[INFORMATION SHOWN]:

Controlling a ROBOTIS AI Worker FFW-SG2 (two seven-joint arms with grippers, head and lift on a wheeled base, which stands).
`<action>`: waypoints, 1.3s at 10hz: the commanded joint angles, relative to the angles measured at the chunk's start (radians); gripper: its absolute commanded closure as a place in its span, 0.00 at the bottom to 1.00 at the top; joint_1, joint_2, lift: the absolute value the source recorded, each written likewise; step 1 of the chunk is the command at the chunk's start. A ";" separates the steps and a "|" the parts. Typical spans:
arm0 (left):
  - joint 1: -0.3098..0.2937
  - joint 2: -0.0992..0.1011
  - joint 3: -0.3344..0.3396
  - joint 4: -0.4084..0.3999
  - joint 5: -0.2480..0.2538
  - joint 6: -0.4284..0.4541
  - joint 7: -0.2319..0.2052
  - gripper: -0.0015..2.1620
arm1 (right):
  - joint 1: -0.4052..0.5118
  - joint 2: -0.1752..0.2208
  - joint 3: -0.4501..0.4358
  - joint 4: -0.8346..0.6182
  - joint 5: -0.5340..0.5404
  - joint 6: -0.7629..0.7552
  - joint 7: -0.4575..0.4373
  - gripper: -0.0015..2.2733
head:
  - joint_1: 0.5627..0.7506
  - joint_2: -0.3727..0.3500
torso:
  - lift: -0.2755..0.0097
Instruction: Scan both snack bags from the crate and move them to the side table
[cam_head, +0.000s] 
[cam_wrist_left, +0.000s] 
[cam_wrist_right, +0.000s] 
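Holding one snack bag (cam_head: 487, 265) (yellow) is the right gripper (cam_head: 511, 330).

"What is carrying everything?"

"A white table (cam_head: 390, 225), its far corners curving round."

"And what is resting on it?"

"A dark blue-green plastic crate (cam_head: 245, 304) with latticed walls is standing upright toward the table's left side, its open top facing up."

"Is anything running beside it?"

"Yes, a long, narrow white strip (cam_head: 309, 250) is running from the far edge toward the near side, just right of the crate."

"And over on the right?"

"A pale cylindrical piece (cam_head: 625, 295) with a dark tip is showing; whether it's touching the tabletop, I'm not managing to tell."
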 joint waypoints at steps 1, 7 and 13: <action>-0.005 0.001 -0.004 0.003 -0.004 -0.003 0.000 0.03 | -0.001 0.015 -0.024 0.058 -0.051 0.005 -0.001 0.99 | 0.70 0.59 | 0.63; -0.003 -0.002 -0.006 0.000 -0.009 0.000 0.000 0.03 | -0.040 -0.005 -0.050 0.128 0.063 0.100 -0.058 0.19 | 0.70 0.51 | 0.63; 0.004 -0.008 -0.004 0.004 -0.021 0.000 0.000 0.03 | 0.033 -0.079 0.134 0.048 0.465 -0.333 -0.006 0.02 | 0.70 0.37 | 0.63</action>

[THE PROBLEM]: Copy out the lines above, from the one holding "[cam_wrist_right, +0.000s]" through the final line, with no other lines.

[ANSWER TO THIS PROBLEM]:
[cam_wrist_right, +0.000s] 
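Holding one snack bag (cam_head: 487, 265) (yellow) is the right gripper (cam_head: 511, 330).

"What is carrying everything?"

"A white table (cam_head: 390, 225), its far corners curving round."

"And what is resting on it?"

"A dark blue-green plastic crate (cam_head: 245, 304) with latticed walls is standing upright toward the table's left side, its open top facing up."

"Is anything running beside it?"

"Yes, a long, narrow white strip (cam_head: 309, 250) is running from the far edge toward the near side, just right of the crate."

"And over on the right?"

"A pale cylindrical piece (cam_head: 625, 295) with a dark tip is showing; whether it's touching the tabletop, I'm not managing to tell."
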 joint waypoints at steps 1, 7 and 13: <action>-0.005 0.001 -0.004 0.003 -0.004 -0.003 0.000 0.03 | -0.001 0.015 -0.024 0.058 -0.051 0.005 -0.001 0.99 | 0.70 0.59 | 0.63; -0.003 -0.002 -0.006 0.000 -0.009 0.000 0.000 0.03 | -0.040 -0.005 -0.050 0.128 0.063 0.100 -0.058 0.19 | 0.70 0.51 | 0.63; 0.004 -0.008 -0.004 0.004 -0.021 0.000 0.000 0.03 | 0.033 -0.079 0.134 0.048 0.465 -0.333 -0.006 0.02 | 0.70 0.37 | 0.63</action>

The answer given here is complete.